▽
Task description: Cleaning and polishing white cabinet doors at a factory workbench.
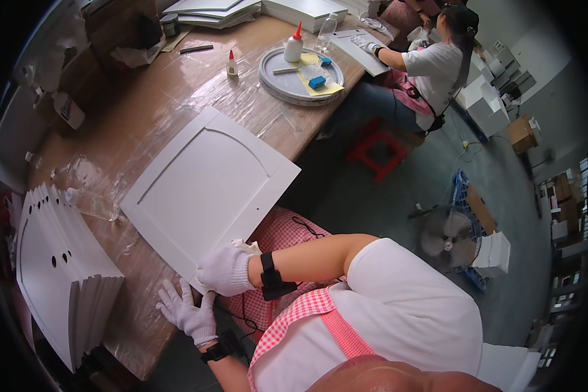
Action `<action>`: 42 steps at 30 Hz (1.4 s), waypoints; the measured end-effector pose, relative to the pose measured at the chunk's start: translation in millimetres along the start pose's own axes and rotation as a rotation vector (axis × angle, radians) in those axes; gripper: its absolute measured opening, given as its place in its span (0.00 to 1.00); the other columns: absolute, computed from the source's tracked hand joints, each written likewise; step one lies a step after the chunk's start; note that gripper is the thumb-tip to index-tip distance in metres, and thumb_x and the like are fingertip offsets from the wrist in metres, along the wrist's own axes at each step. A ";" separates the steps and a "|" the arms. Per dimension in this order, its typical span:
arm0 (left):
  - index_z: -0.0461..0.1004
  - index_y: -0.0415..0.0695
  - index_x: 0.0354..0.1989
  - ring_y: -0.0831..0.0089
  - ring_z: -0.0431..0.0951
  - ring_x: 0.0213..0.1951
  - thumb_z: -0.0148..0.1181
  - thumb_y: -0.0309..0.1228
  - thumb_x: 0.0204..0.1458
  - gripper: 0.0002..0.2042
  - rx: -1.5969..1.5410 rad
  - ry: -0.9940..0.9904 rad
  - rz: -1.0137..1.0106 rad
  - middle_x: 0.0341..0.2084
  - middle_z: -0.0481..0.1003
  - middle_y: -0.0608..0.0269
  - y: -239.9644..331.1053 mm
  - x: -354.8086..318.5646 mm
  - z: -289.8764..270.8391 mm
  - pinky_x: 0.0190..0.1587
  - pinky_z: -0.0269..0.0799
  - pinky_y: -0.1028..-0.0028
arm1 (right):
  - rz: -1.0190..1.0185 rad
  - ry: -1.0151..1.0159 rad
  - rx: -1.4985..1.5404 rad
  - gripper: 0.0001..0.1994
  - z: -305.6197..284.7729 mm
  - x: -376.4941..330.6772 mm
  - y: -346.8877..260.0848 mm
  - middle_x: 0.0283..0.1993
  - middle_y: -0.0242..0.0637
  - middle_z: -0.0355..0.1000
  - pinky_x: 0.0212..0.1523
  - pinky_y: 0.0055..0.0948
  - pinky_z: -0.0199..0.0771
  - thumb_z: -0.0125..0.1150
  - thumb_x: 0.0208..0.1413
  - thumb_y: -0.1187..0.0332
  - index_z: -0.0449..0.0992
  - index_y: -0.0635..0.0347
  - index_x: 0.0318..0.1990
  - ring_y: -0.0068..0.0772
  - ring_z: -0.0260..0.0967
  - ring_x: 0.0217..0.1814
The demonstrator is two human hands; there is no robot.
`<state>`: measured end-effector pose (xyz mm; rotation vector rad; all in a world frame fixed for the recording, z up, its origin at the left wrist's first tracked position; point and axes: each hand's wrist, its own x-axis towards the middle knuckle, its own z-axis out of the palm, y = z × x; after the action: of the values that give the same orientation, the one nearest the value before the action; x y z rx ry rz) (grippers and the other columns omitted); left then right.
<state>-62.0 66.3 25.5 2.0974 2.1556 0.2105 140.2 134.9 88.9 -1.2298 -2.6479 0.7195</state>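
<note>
A white cabinet-door-like panel (206, 170) with a curved groove lies tilted on the table, its near edge overhanging toward my lap. My right hand (227, 270), in a white knit glove, is closed at the panel's near corner. A crumpled piece of white cloth (248, 247) sticks out beside its fingers. Just below that corner is my left hand (191, 315), gloved too, with its fingers spread over the table edge and its thumb close to the panel.
White panels (78, 274) stand stacked at the left, near a clear bottle (93, 204). Farther back are a small glue bottle (232, 64) and a round grey lid (286, 85) bearing a larger glue bottle (294, 47) and blue blocks (317, 82). A co-worker (431, 72) sits beyond; a fan (447, 238) stands right.
</note>
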 end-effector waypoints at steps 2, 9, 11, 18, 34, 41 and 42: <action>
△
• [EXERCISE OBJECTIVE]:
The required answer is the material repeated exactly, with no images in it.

• [EXPECTED OUTPUT]:
Task description: Cleaning and polishing white cabinet doors at a factory workbench.
Action `<action>`: 42 steps at 30 Hz (1.4 s), waypoints; the measured end-effector pose, relative to the pose measured at the chunk's start: translation in millimetres along the start pose's own axes and rotation as a rotation vector (axis × angle, radians) in those axes; gripper: its absolute measured opening, given as its place in its span (0.00 to 1.00); the other columns: absolute, computed from the source's tracked hand joints, each written likewise; step one lies a step after the chunk's start; note that gripper is the thumb-tip to index-tip distance in metres, and thumb_x and the like are fingertip offsets from the wrist in metres, along the wrist's own axes at each step. A ";" separates the steps and a "|" the arms. Per dimension in this order, its typical span:
arm0 (left):
  - index_z: -0.0461..0.1004
  - index_y: -0.0415..0.0695
  - index_x: 0.0354..0.1989
  - ring_y: -0.0831..0.0089
  - ring_z: -0.0431..0.0951
  - ring_x: 0.0213..0.1951
  - thumb_z: -0.0148..0.1181
  - thumb_y: -0.0309..0.1228
  - thumb_x: 0.0204..0.1458
  - gripper: 0.0002..0.2042
  - rx: -1.5969..1.5410 rad
  - ry: -0.9940..0.9904 rad
  - rz: -1.0137..1.0106 rad
  - middle_x: 0.0341..0.2084
  - middle_z: -0.0481..0.1003
  - middle_y: -0.0608..0.0269
  - y: -239.9644..331.1053 mm
  - x: -354.8086..318.5646 mm
  - z: -289.8764..270.8391 mm
  - pinky_x: 0.0190..0.1587
  - pinky_z: -0.0269..0.0799
  - pinky_y: -0.1028..-0.0028
arm1 (right):
  - rz: -1.0190..1.0185 rad
  - ry: -1.0151..1.0159 rad
  - rx: -1.4985..1.5404 rad
  - gripper: 0.0001..0.1994
  - z: -305.6197..284.7729 mm
  - x: -376.4941..330.6772 mm
  - y: -346.8877..260.0848 mm
  - middle_x: 0.0283..0.1993
  - middle_y: -0.0242..0.0637
  - middle_z: -0.0355..0.1000
  - pinky_x: 0.0212..0.1523
  - pinky_y: 0.0055..0.0948
  - pinky_z: -0.0199..0.0771
  - thumb_z: -0.0125..0.1150
  - thumb_x: 0.0208..0.1413
  - thumb_y: -0.1187..0.0332
  - index_z: -0.0449..0.0992
  - index_y: -0.0635..0.0347
  - index_x: 0.0318..0.1990
  - ring_y: -0.0068..0.0772
  - ring_z: -0.0260..0.0967
  - ring_x: 0.0217..0.1814
The demonstrator is two human hands; there is no robot.
`<state>`: measured end-effector pose (xyz mm; rotation vector rad; all in a world frame fixed for the recording, z up, its origin at the left wrist's first tracked position; point and axes: each hand's wrist, its own x-axis towards the middle knuckle, its own z-axis out of the palm, y = z × x; after the action: of the values that give the same orientation, the one nearest the value before the action; x y z rx ry rz) (grippers and the other columns omitted); left then right.
<state>-62.0 66.3 25.5 2.0974 2.1556 0.2105 140.2 134.9 88.9 -1.2298 -2.6479 0.7195</state>
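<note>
A white cabinet-door-like panel (206, 170) with a curved groove lies tilted on the table, its near edge overhanging toward my lap. My right hand (227, 270), in a white knit glove, is closed at the panel's near corner. A crumpled piece of white cloth (248, 247) sticks out beside its fingers. Just below that corner is my left hand (191, 315), gloved too, with its fingers spread over the table edge and its thumb close to the panel.
White panels (78, 274) stand stacked at the left, near a clear bottle (93, 204). Farther back are a small glue bottle (232, 64) and a round grey lid (286, 85) bearing a larger glue bottle (294, 47) and blue blocks (317, 82). A co-worker (431, 72) sits beyond; a fan (447, 238) stands right.
</note>
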 end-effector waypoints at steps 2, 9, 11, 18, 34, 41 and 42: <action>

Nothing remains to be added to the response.